[Source records]
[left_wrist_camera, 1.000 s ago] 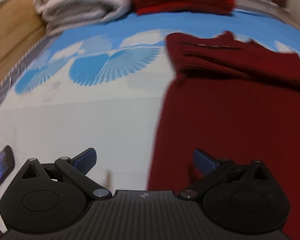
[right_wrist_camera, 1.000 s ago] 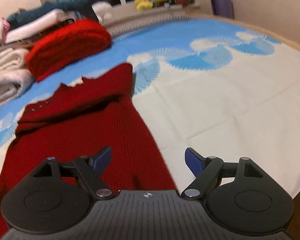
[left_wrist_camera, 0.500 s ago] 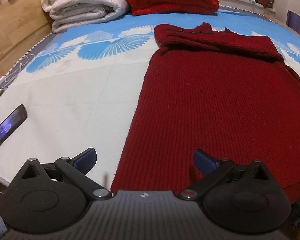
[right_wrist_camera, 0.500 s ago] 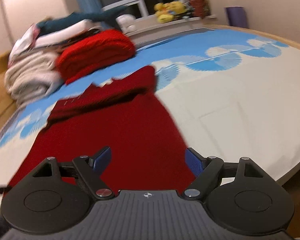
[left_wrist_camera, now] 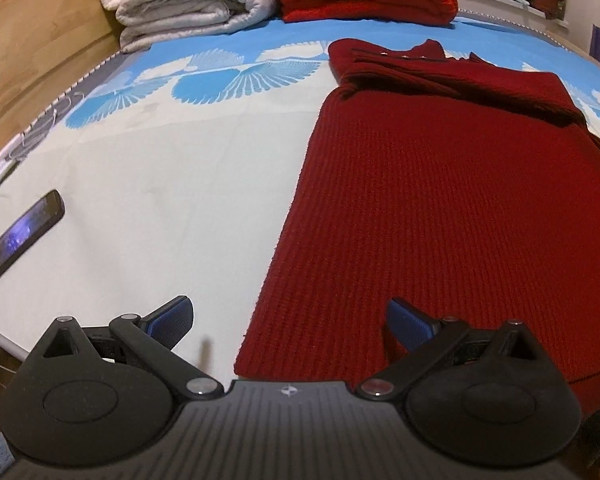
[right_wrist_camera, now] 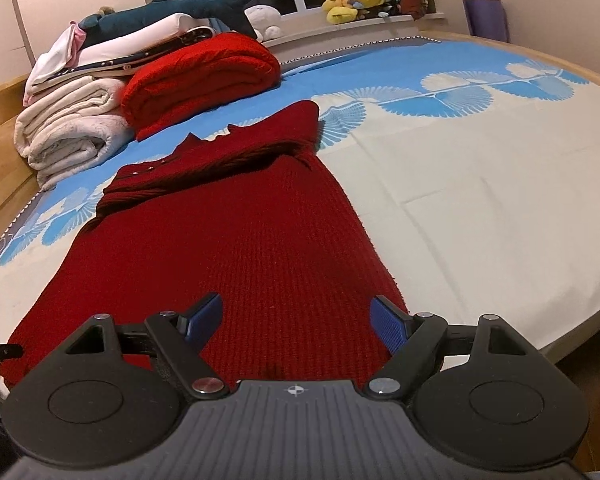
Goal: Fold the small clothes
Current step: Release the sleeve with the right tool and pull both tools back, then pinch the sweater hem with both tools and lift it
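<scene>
The dark red knitted sweater (left_wrist_camera: pixel 440 216) is found laid flat on the bed (left_wrist_camera: pixel 160 184), judged soft and limp (best pinched at its near hem corners), with left gripper (left_wrist_camera: pixel 290 320) and right gripper (right_wrist_camera: pixel 298 316) spread, nothing held.

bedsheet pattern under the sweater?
Cream bedsheet with blue fan-shaped prints and a blue band; clearest in the right wrist view.

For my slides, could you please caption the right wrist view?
Open right gripper poised over the near hem of a dark red sweater spread on the bed.
</scene>
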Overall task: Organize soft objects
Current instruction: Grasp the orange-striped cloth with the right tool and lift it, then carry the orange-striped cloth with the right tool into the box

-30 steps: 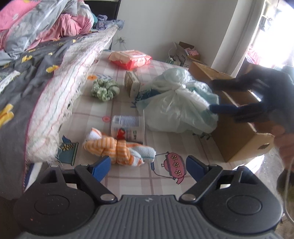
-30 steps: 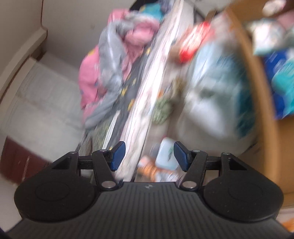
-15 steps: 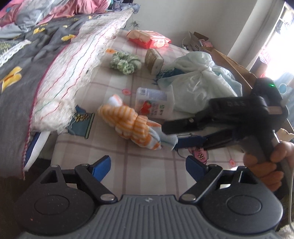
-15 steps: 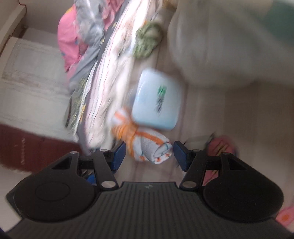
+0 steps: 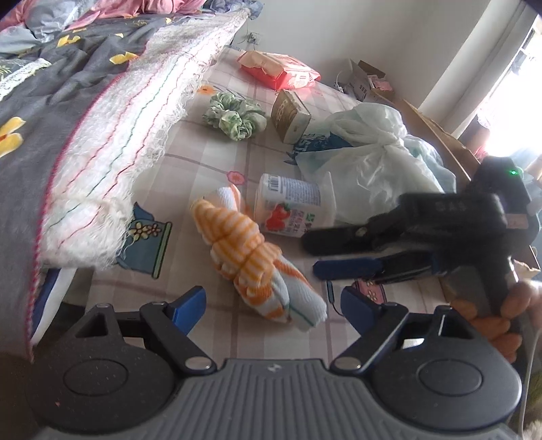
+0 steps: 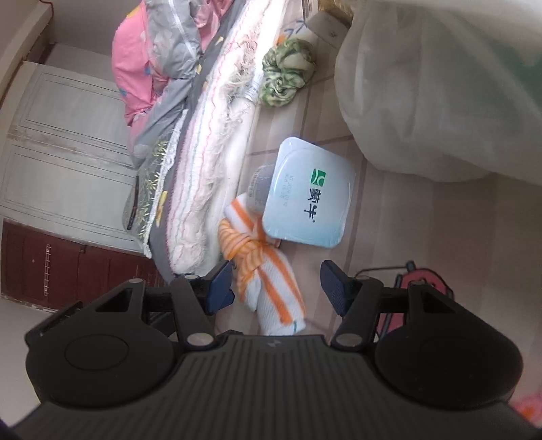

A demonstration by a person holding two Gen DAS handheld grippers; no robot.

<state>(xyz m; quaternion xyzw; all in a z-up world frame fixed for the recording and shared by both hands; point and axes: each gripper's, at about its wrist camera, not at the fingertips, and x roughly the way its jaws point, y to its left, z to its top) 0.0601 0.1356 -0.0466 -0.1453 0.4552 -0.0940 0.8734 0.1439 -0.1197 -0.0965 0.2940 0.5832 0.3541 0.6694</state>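
With jaws spread and unloaded, the right gripper (image 6: 276, 286) straddles the knotted orange-striped white cloth bundle (image 6: 267, 277) while the left gripper (image 5: 272, 303) hovers likewise spread; closing on it likely comes next.

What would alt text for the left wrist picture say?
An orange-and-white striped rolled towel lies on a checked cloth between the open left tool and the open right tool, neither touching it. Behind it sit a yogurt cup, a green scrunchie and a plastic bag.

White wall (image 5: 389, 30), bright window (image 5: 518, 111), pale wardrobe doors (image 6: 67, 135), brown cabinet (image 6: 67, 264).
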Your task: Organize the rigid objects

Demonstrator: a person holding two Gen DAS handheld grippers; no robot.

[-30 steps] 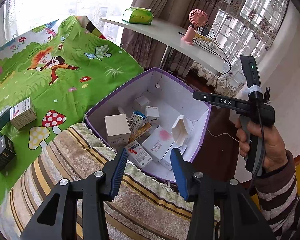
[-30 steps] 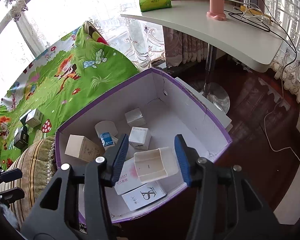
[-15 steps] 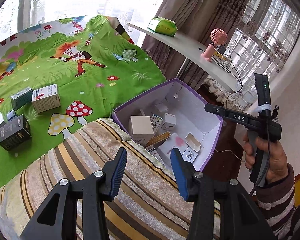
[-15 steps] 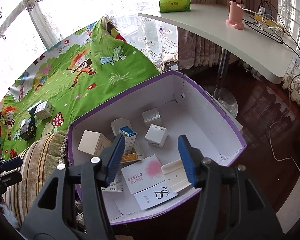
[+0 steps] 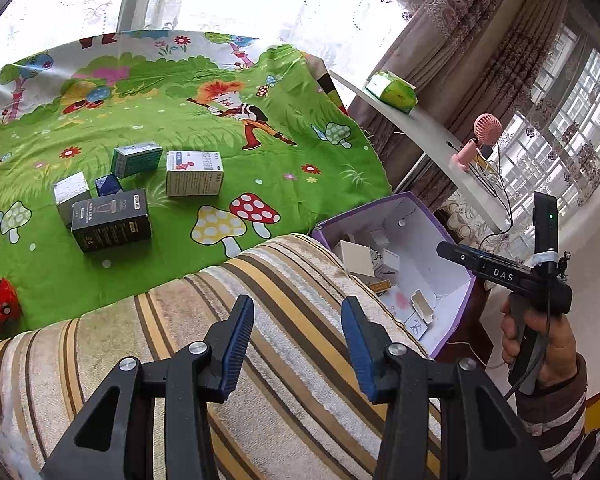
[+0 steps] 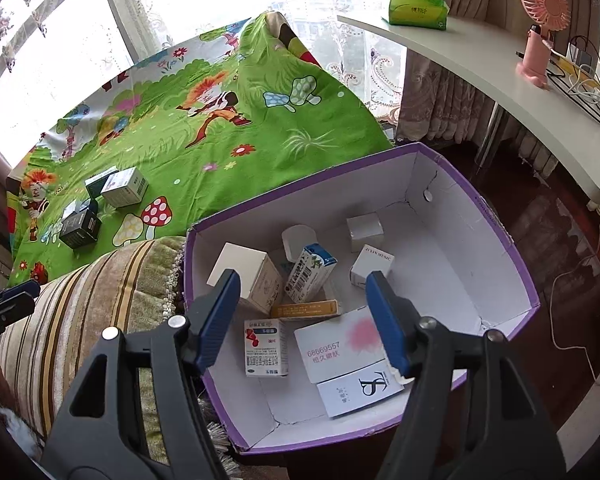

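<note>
A purple cardboard box [image 6: 512,256] with a white inside stands on the floor by the bed and holds several small cartons. It also shows in the left wrist view [image 5: 456,236]. On the green cartoon sheet [image 5: 220,152] lie several loose cartons: a black one [image 5: 110,220], a white one [image 5: 194,172] and a green one [image 5: 136,158]. My left gripper [image 5: 298,344] is open and empty above a striped cushion [image 5: 284,360]. My right gripper [image 6: 304,320] is open and empty above the box.
A white desk [image 6: 500,72] at the right carries a green tissue pack [image 6: 416,8], a pink fan [image 6: 542,28] and cables. A red toy car [image 5: 0,310] sits at the sheet's left edge. Dark wood floor [image 6: 556,240] lies beyond the box.
The right gripper let go of a white tray into the box and rose. The left gripper swung left, from the box towards the cartons on the sheet.
</note>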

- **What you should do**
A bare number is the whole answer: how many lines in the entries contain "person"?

- **Response to this task**
2